Determination of a scalable Nusselt number (based on “adiabatic heat transfer coefficient”) has been the primary objective of the most existing heat transfer experimental studies. Based on the assumption that the wall thermal boundary conditions do not affect the flow field, the thermal measurements were mostly carried out at near adiabatic condition without matching the engine realistic wall-to-gas temperature ratio (TR). Recent numerical studies raised a question on the validity of this conventional practice in some applications, especially for turbine blade. Due to the relatively low thermal inertia of the over-tip-leakage (OTL) flow within the thin clearance, the fluids' transport properties vary greatly with different wall thermal boundary conditions and the two-way coupling between OTL aerodynamics and heat transfer cannot be neglected. The issue could become more severe when the gas turbine manufacturers are making effort to achieve much tighter clearance.
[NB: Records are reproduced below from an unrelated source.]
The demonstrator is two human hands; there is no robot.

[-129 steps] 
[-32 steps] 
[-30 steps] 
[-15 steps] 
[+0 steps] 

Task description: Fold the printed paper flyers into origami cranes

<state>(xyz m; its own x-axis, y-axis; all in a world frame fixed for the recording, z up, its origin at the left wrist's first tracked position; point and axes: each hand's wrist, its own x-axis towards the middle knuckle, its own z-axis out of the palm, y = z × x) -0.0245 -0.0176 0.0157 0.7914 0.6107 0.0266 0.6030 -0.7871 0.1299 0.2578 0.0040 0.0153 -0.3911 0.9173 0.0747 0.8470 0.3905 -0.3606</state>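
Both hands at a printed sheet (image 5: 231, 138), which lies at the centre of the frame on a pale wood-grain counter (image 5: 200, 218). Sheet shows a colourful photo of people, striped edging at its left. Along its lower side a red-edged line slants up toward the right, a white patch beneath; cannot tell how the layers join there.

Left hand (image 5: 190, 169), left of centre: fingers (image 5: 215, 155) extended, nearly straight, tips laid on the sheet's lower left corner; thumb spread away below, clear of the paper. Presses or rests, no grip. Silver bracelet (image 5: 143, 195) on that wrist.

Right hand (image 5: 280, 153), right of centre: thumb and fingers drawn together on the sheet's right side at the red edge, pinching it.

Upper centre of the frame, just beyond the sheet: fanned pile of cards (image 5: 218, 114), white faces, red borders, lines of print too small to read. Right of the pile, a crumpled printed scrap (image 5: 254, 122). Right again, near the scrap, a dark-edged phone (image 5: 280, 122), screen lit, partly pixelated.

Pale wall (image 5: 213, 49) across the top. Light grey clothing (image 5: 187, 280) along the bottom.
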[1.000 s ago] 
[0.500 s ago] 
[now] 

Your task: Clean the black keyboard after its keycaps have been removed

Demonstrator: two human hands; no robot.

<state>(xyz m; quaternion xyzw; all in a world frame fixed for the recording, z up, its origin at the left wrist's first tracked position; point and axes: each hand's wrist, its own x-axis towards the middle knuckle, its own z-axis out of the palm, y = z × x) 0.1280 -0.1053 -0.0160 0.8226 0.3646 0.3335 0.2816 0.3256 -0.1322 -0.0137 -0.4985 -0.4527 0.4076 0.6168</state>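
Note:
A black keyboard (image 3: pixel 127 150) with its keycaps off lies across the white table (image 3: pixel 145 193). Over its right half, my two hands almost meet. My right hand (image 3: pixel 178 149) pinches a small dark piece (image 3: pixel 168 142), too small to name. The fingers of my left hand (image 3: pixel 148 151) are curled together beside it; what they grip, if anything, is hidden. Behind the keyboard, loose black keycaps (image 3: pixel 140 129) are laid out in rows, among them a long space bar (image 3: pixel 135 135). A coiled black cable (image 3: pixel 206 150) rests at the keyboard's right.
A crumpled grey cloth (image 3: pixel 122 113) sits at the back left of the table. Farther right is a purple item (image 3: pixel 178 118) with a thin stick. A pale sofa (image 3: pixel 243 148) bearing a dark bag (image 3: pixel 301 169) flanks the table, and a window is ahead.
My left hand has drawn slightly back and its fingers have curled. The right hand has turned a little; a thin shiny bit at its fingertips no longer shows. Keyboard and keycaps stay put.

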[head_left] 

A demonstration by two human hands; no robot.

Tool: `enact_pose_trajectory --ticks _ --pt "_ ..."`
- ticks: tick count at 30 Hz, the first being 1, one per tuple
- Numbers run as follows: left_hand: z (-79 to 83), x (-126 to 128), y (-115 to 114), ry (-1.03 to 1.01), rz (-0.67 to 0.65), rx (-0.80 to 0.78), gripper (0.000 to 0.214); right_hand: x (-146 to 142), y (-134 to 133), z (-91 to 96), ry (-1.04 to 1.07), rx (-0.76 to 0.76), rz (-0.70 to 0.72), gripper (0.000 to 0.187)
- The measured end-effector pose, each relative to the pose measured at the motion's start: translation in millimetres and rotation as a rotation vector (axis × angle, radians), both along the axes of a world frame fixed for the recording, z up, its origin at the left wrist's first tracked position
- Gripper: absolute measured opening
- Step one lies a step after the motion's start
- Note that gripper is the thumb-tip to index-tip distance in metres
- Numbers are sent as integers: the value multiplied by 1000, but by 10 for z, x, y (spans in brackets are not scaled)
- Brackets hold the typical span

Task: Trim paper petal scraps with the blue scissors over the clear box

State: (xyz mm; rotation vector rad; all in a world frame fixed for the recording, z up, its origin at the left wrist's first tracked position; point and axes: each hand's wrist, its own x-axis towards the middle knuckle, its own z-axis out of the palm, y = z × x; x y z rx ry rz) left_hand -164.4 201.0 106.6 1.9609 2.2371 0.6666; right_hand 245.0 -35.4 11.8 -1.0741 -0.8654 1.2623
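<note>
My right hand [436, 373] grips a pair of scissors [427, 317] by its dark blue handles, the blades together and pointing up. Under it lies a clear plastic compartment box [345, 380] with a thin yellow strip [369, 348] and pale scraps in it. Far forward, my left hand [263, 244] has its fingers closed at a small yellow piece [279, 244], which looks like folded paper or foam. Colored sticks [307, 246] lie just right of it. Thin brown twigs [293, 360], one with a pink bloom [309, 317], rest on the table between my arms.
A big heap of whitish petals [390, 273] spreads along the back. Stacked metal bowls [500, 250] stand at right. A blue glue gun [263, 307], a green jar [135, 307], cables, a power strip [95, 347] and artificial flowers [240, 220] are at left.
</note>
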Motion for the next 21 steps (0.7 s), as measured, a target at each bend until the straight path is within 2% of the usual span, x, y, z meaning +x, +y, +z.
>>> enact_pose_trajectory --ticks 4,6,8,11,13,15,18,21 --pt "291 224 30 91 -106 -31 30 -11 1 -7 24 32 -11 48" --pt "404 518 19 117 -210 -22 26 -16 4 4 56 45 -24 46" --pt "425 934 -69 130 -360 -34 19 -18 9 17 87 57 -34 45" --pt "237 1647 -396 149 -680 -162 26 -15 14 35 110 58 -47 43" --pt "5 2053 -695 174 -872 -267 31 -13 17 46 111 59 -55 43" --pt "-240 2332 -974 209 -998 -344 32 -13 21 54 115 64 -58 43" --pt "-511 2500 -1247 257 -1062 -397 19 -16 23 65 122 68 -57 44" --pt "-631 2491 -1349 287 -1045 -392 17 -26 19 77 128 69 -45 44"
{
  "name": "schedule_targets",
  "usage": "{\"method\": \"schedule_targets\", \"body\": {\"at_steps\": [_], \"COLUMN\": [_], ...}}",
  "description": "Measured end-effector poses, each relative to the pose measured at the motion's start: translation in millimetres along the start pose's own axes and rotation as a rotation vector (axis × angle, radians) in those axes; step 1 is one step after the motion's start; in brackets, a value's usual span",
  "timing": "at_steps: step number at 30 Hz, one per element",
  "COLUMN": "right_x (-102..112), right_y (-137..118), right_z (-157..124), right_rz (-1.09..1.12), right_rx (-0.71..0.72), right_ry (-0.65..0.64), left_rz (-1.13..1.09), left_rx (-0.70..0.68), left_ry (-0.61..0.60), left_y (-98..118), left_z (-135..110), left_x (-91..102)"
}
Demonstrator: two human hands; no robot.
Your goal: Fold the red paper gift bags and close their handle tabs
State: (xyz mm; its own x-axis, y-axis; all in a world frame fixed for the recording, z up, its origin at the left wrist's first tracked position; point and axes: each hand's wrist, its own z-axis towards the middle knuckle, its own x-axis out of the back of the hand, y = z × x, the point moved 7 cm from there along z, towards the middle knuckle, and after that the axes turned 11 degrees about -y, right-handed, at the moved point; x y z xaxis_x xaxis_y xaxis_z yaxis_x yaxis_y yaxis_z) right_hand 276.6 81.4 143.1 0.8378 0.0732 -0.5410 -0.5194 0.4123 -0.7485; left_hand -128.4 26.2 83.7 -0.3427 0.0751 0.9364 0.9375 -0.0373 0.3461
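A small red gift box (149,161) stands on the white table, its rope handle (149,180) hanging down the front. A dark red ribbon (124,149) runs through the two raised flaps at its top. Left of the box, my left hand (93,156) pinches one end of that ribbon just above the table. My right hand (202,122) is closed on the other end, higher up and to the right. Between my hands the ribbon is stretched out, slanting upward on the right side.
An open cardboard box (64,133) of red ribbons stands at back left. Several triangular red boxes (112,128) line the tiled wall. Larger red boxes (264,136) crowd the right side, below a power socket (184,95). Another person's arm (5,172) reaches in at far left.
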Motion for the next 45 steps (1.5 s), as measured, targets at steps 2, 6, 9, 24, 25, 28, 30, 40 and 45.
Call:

However, there has been no experimental evidence to back up these numerical findings. In this study, transient thermal measurements were conducted in a high-temperature linear cascade rig for a range of tip clearance ratio (G/S) (0.3%, 0.4%, 0.6%, and 1%). Surface temperature history was captured by infrared thermography at a range of wall-to-gas TRs. Heat transfer coefficient (HTC) distributions were obtained based on a conventional data processing technique. The profound influence of tip surface thermal boundary condition on heat transfer and OTL flow was revealed by the first-of-its-kind experimental data obtained in the present experimental study.
Experimental Evidence of Temperature Ratio Effect on Turbine Blade Tip Heat Transfer
Manuscript received January 25, 2018; final manuscript received October 17, 2018; published online November 28, 2018. Assoc. Editor: Cengiz Camci.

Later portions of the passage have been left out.